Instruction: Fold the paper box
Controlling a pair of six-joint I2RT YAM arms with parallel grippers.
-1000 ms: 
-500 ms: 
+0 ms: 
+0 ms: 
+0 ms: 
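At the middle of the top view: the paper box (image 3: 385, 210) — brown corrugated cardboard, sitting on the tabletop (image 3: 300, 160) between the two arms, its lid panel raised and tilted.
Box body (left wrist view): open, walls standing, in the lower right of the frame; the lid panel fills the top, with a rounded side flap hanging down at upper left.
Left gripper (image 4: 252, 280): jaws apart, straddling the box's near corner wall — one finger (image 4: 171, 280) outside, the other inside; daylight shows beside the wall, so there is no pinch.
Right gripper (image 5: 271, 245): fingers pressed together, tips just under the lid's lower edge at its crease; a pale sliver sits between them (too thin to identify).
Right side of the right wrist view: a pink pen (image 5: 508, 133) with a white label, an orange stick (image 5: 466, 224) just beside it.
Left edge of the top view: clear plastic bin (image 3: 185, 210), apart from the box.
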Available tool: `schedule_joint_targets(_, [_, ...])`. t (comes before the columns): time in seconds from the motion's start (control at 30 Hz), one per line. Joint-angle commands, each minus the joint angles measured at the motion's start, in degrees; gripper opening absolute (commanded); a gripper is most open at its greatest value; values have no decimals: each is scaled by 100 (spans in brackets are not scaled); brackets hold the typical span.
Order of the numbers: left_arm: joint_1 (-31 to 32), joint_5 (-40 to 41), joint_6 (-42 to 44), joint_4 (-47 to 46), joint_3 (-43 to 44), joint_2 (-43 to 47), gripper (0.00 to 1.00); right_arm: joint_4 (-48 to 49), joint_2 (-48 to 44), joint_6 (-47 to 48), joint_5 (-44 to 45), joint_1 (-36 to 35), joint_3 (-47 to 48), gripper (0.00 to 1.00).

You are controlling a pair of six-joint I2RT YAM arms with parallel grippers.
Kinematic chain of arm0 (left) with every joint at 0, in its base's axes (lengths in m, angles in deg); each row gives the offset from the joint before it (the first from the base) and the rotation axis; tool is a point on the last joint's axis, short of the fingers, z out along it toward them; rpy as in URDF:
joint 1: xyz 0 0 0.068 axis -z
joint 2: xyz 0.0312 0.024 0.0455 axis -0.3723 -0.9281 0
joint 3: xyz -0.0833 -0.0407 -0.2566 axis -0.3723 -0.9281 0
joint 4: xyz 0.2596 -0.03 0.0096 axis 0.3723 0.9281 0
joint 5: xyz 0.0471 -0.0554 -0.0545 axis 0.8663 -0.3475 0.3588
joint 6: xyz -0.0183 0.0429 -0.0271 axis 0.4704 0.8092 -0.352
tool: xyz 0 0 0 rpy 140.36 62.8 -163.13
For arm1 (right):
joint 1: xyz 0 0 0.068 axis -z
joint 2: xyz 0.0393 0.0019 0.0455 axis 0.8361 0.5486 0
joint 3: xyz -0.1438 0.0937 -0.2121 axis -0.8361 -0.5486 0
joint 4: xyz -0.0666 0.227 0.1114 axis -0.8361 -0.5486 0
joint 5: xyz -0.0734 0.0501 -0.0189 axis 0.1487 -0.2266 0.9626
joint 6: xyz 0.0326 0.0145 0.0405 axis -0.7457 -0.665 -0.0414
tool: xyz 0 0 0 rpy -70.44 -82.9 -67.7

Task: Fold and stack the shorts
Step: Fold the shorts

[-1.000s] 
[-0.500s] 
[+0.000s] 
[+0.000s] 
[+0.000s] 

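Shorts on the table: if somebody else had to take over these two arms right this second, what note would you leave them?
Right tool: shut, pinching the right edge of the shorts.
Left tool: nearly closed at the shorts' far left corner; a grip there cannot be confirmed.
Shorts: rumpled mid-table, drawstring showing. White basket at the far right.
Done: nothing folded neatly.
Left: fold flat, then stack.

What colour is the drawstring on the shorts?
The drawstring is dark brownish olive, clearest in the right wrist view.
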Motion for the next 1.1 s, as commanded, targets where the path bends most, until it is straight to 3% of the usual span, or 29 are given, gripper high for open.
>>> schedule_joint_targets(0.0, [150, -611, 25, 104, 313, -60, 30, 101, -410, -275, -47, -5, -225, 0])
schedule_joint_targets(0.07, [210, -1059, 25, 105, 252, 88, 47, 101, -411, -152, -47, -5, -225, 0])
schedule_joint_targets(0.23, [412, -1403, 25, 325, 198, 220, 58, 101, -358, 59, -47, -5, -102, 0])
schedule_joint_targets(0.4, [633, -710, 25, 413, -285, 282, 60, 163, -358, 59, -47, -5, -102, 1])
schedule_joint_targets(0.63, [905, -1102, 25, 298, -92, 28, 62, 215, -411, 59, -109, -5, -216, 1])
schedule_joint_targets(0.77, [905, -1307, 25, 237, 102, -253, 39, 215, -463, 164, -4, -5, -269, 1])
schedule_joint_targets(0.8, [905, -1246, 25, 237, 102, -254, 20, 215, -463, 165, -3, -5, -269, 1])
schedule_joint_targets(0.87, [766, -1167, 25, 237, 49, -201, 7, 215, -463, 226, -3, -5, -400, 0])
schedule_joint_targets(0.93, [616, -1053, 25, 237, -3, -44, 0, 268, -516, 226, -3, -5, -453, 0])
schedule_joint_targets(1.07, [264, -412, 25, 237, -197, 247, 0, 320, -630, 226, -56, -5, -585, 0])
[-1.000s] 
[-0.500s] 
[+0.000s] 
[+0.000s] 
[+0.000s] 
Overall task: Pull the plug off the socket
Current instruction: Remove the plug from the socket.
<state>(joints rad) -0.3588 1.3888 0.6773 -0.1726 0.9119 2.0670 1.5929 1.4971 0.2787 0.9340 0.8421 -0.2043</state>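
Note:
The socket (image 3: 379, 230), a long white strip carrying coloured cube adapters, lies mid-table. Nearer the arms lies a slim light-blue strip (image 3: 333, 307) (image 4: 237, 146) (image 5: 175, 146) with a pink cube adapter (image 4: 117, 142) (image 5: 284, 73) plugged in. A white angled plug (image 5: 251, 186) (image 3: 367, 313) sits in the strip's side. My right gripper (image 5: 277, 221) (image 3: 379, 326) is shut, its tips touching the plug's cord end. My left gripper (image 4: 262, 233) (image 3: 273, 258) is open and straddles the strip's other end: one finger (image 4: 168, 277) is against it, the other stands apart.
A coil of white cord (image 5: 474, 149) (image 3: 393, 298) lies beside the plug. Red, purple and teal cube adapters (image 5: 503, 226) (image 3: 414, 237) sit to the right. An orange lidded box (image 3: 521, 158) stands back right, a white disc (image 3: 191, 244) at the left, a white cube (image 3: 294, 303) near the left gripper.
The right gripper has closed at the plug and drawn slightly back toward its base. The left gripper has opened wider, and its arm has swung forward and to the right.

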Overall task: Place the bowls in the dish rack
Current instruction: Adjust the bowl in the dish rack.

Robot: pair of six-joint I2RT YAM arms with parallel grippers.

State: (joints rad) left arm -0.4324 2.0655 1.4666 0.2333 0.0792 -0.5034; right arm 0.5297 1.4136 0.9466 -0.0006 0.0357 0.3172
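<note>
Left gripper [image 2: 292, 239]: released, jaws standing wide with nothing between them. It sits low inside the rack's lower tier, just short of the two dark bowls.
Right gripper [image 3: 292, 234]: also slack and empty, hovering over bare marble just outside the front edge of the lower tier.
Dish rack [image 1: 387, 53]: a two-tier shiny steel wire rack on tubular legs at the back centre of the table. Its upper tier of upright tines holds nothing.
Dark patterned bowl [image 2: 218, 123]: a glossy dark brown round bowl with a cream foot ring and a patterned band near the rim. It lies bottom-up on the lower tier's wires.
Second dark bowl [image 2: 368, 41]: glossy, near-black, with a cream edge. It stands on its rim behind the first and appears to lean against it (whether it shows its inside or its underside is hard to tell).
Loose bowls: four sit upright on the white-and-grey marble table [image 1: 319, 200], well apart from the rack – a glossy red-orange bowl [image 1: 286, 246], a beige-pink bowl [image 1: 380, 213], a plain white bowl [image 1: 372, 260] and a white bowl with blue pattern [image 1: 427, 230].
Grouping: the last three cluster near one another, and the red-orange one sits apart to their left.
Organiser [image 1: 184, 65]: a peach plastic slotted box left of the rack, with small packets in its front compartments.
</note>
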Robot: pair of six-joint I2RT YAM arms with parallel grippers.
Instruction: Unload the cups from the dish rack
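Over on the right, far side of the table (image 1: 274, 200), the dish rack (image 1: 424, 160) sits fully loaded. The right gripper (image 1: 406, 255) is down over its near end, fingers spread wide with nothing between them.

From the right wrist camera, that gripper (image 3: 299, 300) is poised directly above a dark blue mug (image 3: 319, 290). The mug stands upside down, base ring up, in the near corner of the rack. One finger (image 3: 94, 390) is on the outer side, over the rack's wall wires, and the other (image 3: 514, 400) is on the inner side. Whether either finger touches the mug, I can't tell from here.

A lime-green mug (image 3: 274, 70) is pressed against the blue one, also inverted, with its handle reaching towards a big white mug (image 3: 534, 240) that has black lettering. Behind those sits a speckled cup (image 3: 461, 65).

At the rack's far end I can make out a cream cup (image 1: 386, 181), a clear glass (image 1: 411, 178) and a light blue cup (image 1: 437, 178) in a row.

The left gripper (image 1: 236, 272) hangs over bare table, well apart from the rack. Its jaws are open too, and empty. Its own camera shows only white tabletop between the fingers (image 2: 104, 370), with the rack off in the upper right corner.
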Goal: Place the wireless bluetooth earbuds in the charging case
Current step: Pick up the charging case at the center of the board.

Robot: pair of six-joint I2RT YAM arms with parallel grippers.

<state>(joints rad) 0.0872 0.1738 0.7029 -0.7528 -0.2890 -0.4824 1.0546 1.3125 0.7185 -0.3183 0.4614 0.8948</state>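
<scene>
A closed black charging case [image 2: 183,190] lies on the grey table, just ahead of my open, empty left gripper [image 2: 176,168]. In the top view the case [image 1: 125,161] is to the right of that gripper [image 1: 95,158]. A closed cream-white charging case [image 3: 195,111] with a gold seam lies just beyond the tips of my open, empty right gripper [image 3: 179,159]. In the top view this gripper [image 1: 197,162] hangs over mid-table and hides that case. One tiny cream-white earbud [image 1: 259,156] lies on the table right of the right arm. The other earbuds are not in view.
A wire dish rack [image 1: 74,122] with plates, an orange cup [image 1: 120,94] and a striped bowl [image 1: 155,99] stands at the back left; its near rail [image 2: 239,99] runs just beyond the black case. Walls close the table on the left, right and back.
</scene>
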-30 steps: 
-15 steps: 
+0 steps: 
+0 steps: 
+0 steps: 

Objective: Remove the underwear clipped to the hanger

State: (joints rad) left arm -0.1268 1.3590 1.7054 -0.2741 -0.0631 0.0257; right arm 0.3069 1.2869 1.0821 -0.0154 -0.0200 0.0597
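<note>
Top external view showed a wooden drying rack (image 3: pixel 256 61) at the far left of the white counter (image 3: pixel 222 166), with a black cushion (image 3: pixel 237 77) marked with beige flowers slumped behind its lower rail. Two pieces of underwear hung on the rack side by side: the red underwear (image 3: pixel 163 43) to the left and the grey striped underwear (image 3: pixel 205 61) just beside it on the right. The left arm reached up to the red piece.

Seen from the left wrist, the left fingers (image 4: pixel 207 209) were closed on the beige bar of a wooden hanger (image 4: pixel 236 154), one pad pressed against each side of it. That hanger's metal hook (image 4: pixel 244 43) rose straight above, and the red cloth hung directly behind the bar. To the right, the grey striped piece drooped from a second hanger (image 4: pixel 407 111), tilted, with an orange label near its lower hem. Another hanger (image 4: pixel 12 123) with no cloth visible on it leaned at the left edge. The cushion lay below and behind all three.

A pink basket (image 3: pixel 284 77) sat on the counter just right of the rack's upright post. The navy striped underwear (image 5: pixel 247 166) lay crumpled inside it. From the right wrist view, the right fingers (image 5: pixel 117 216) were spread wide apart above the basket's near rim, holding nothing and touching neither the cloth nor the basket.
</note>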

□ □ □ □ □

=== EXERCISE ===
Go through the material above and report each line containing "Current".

=== REPLY TO THE TASK ===
Current instruction: Remove the plug from the socket.
Current instruction: Adjust the bowl in the dish rack.
Current step: Pick up the charging case at the center of the board.

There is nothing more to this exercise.